Nata a New York nel 1963, Phoebe entrò molto giovane nel mondo dello spettacolo. Prima di diventare attrice lavorò come modella e studiò danza con l’intenzione di intraprendere una carriera professionale. Un infortunio al ginocchio, però, la costrinse a cambiare direzione.
Fu così che arrivò la recitazione. Il successo cinematografico le regalò grande popolarità, ma Cates continuò anche a esibirsi in produzioni di Broadway e off-Broadway. Il palcoscenico rimase una delle sue grandi passioni e rappresentò una parte importante della sua esperienza artistica.

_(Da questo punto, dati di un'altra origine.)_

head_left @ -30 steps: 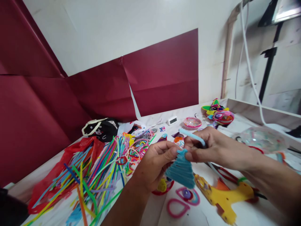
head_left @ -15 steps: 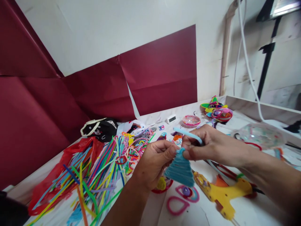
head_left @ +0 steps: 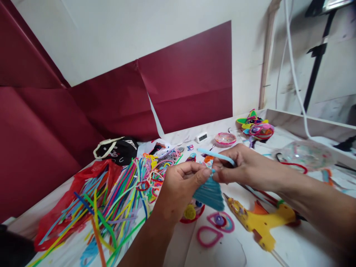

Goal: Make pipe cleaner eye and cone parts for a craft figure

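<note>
My left hand [head_left: 182, 183] pinches the upper left side of a blue triangle [head_left: 210, 194] made of pipe cleaner laid in close rows. At its tip, the fingers of my right hand [head_left: 237, 167] are closed on a light blue pipe cleaner [head_left: 215, 154], whose loose end sticks out to the left. Below the triangle lie a pink teardrop loop [head_left: 209, 237] and a pink eye-shaped piece [head_left: 221, 221] with a purple centre. A yellow hot glue gun [head_left: 263, 222] rests under my right forearm. Fingertips hide the exact join at the triangle's tip.
Many coloured pipe cleaners [head_left: 122, 207] spread over the left, partly on a red plastic bag [head_left: 78, 178]. Behind them sits a black pouch [head_left: 118, 152]. A small digital clock [head_left: 201, 137], a pink-rimmed bowl [head_left: 225, 139] and a colourful craft figure [head_left: 256, 126] stand at the back.
Both hands and the blue triangle have shifted slightly up and left in the view. The triangle tilts a little differently, and its tip is now more covered by fingers.
</note>
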Demonstrator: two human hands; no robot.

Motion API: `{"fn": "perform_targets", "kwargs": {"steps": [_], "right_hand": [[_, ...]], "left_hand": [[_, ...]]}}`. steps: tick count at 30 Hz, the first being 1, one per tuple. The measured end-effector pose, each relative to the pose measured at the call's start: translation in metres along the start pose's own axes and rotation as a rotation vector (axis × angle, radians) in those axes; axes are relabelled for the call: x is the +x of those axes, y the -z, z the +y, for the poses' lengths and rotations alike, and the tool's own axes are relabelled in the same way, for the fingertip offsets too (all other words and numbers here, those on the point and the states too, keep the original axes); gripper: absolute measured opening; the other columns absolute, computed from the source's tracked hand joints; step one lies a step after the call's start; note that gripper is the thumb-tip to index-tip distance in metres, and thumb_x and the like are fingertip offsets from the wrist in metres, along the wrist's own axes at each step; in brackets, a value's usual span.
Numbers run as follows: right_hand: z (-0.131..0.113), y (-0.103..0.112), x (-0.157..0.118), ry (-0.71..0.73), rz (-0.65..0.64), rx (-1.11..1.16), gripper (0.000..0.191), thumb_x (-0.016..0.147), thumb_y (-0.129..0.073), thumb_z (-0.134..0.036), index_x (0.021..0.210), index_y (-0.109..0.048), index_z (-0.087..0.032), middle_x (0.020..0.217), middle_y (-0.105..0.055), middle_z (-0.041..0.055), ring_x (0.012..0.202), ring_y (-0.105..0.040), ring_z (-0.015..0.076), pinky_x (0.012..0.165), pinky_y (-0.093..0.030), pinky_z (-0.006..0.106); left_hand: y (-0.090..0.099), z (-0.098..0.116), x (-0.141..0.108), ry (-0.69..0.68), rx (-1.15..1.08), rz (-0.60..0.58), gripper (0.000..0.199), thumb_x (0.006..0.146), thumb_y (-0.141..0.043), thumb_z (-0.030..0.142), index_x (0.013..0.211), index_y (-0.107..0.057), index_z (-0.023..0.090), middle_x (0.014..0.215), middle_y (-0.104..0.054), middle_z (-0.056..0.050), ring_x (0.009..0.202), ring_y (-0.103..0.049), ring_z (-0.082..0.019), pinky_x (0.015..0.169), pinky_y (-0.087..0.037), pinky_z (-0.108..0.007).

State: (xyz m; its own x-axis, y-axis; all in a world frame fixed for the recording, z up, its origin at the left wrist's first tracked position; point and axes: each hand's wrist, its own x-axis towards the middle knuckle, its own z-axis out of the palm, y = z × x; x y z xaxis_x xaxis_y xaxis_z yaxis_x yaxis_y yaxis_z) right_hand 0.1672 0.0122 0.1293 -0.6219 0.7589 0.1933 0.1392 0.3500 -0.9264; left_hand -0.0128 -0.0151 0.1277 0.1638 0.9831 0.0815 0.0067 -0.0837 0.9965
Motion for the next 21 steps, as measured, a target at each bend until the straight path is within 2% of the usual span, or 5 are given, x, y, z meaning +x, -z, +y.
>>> {"fn": "perform_targets", "kwargs": {"steps": [3, 9, 21], "right_hand": [[0.0009, -0.0005, 0.0007, -0.004, 0.009, -0.015, 0.027, 0.078, -0.055, -0.020, 0.057, -0.038, -0.019, 0.054, -0.029, -0.0069, 0.050, -0.024, 0.0078, 0.047, -0.019, 0.027], [0.0039, -0.0023, 0.0005, 0.002, 0.019, -0.017, 0.025, 0.077, -0.054, -0.019, 0.058, -0.038, -0.019, 0.056, -0.029, -0.0064, 0.051, -0.024, 0.0080, 0.047, -0.019, 0.027], [-0.0007, -0.0028, -0.0008, -0.001, -0.023, 0.020, 0.020, 0.080, -0.056, -0.026, 0.065, -0.046, -0.018, 0.060, -0.031, -0.0056, 0.053, -0.024, 0.0080, 0.047, -0.020, 0.025]], "left_hand": [[0.0007, -0.0015, -0.0007, -0.012, 0.078, -0.007, 0.021, 0.071, -0.071, 0.035, 0.073, -0.064, 0.014, 0.060, -0.059, 0.002, 0.050, -0.051, -0.005, 0.047, -0.039, -0.015], [-0.0029, -0.0007, -0.0041, -0.052, 0.091, -0.027, 0.018, 0.076, -0.066, 0.032, 0.076, -0.062, 0.014, 0.062, -0.058, 0.003, 0.054, -0.051, -0.005, 0.049, -0.039, -0.014], [-0.0052, -0.0033, -0.0062, -0.232, 0.435, 0.070, 0.018, 0.082, -0.056, 0.034, 0.078, -0.059, 0.016, 0.073, -0.061, -0.001, 0.059, -0.055, -0.009, 0.046, -0.039, -0.016]]}}
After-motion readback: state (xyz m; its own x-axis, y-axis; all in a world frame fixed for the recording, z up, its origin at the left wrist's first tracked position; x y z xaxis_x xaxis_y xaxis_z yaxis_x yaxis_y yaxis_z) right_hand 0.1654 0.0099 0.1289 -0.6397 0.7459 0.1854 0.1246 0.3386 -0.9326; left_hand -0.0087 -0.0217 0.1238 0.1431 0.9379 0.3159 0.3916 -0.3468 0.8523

Negli anni Novanta, la sua presenza a Hollywood cominciò progressivamente a diminuire. Dopo il matrimonio con l’attore Kevin Kline, Phoebe decise di concentrarsi soprattutto sulla famiglia e sui loro due figli. La scelta la portò ad allontanarsi quasi completamente dalla frenetica vita dello star system.
Nel 2005 intraprese una nuova avventura aprendo Blue Tree, una boutique a New York. Il negozio divenne uno dei suoi principali interessi professionali. Negli anni successivi l’ex attrice partecipò solo occasionalmente a piccoli progetti legati al mondo dello spettacolo, compresi alcuni lavori collegati all’universo di Gremlins.
Ancora oggi Phoebe Cates rimane un volto indimenticabile per molti appassionati del cinema degli anni Ottanta. La sua storia racconta non soltanto il successo di una giovane star, ma anche la decisione di cambiare completamente vita, mettendo al centro la famiglia, la privacy e una nuova carriera imprenditoriale.